Linken-Fraktionschef Dietmar Bartsch sprach mit Blick auf den komplexen Öffnungsfahrplan in den Zeitungen der Funke Mediengruppe von einem „Corona-Irrgarten“ sowie von Verunsicherung durch ein „Inzidenz- und Lockerungswirrwarr“. Grünen-Chefin Annalena Baerbock warf der Bundesregierung in der ARD schwere Versäumnisse bei der Einführung von Schnelltests zur Absicherung von Öffnungsschritten vor. Auch sie mahnte wegen der schwierigen Infektionslage zur Vorsicht.

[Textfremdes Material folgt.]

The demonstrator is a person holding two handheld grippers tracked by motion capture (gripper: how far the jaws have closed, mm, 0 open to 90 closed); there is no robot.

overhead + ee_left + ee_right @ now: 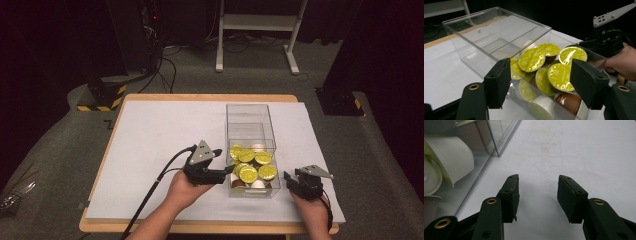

Unter anderem mit Blick auf die wirtschaftlichen Folgen gab es zugleich Widerstand gegen das grundsätzliche Festhalten an den Corona-Einschränkungen. Es gebe weiterhin „kein vernünftiges Schnelltestmanagement, kein Impfmanagement, keine Alternative zur einfältigen Schließung ganzer Branchen“, sagte FDP-Vize Wolfgang Kubicki der „Rheinischen Post“. FDP-Fraktionsvize Christian Dürr warf der Regierung im Gespräch mit der Nachrichtenagentur AFP bei Teststrategie und Impfungen „ein großes Versagen“ vor.
Teilnehmer der Bund-Länder-Runde verteidigten die Beschlüsse. Die beschlossenen Lockerungen seien „absolut verantwortbar“, sagte Kanzleramtschef Helge Braun (CDU) im RBB. Die Gesellschaft könne „nicht dauerhaft in einem Winterschlaf gehalten werden“. Zugleich sei es wichtig, „dass wir in der Schrittfolge vorsichtig bleiben“. Von einer „guten Perspektive“ für die weitere Pandemie-Politik sprach NRW-Ministerpräsident Armin Laschet (CDU). Die rheinland-pfälzische Ministerpräsidentin Malu Dreyer (SPD) begrüßte „klare Öffnungsperspektiven für alle“.